If we come from THIS space of Generosity, we will create a brand new type of dialogue with ourselves AND with our partners. Your partner loves, you, right? You’ve made a decision to share your life with this person. Give them the benefit of the doubt that they do actually have your best interest at heart. If they’ve repeatedly shown you otherwise, then that is a different topic that we’ll cover in another post.
I remember when my fiance was considering moving to a new location for work. I also remember the internal stress and freak out moments I would have whenever he would talk about it. I went as far as unconsciously making comments about how I didn’t want him to make a change. It was in this moment that I realized how AGAINST the grain I would get when my “normal” was potentially changing into something even more beautiful for me. And this brings us to reason #3.
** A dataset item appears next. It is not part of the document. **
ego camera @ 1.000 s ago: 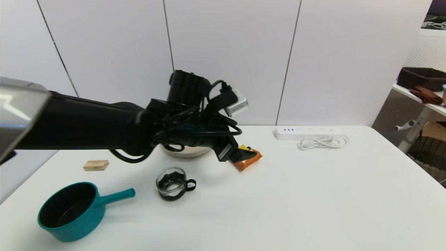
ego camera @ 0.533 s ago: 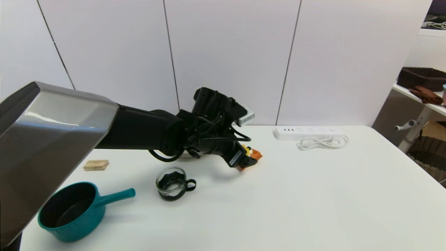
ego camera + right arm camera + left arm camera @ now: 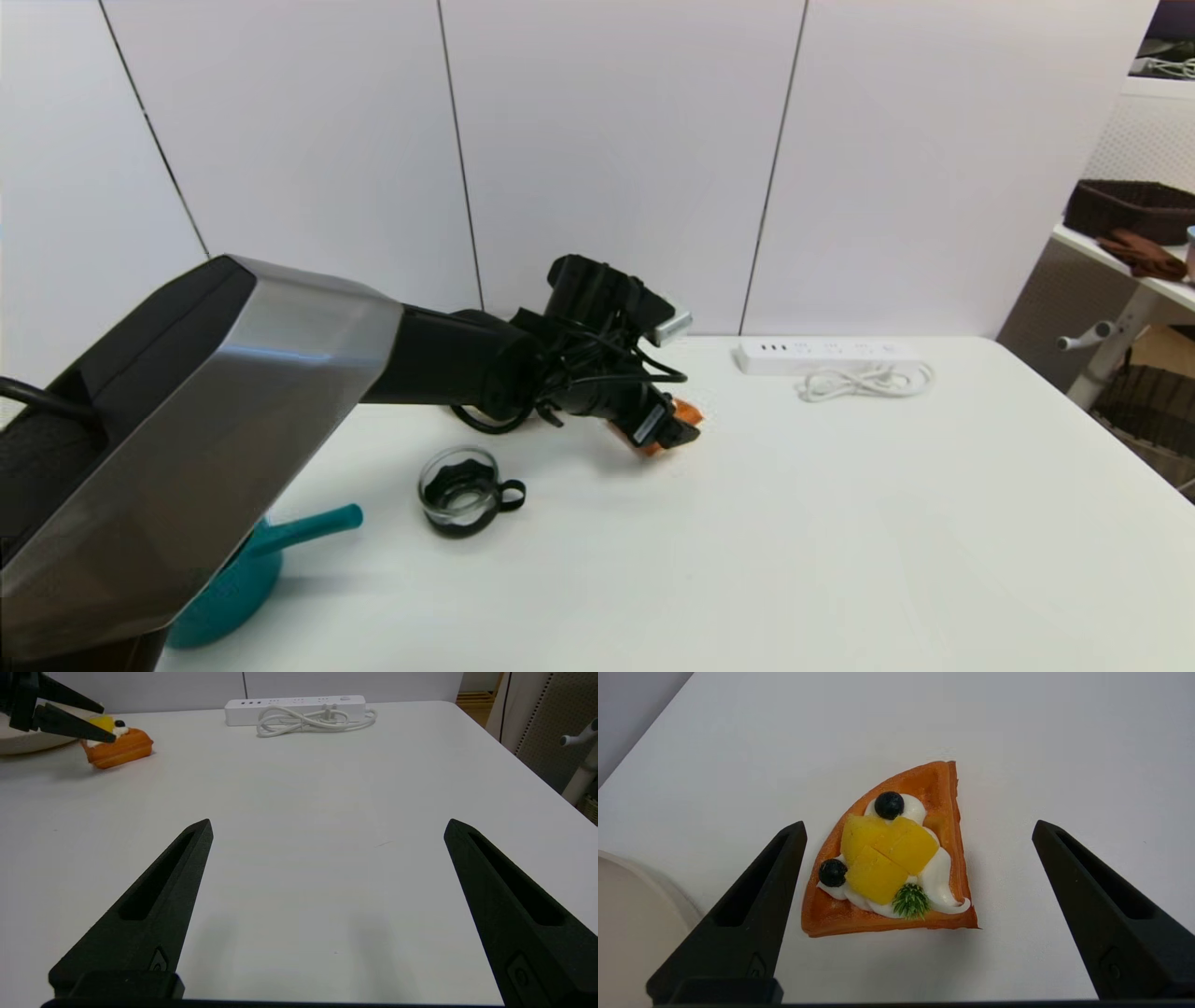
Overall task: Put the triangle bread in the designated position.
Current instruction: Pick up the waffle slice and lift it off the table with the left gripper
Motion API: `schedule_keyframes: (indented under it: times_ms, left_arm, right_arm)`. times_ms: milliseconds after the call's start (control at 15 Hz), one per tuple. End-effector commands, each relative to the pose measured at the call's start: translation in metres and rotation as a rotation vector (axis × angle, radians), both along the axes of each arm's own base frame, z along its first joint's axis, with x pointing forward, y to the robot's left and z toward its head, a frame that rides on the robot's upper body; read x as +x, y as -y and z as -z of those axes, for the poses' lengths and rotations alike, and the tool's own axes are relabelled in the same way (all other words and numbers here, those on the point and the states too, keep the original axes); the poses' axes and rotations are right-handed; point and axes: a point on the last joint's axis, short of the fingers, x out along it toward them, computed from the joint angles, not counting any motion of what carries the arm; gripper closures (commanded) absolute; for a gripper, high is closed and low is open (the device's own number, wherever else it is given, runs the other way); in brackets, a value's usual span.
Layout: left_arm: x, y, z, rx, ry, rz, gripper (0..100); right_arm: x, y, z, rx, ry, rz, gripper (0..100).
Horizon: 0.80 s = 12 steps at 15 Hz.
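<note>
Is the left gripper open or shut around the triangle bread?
Open. In the left wrist view the left gripper has its fingers spread wide either side of the triangle bread, which lies flat on the table, ungrasped.

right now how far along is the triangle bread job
Early. Done: the left gripper is over the triangle bread, fingers open on either side. In hand: nothing; the bread lies flat on the table. Left: close, lift, carry and place it. The right gripper hangs open, apart.
</note>
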Motion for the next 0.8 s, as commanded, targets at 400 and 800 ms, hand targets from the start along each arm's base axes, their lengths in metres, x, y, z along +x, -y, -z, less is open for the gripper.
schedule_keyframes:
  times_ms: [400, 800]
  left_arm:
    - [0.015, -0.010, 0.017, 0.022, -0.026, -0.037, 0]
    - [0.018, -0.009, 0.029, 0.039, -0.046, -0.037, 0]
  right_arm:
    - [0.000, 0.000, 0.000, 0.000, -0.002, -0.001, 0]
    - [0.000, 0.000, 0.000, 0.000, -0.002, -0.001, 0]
Reason #3: Living in FEAR of our “normal” changing
When we allow FEAR to be the default tendency that we stay in when something is potentially going to change in our relationship (or in life for that matter), we will subconsciously sabotage things that may be just the the thing that will allow our relationship to grow and for us to grow as humans. Is change uncomfortable? Heck yeah. Can your relationship blossom into something more beautiful without change? Ummm…no. KEY POINT: Knowing the difference between “I feel this change will put me in new territory that stretches who I want to become” vs. “I feel afraid that this change is going to jeopardize who I am at my core” are TWO different types of fear. LISTEN to your gut and be solid with what’s important to you at your core and uphold your boundaries. If it’s that fear of change that will stretch the beautiful you to new heights? Let it go and open yourself up to learn!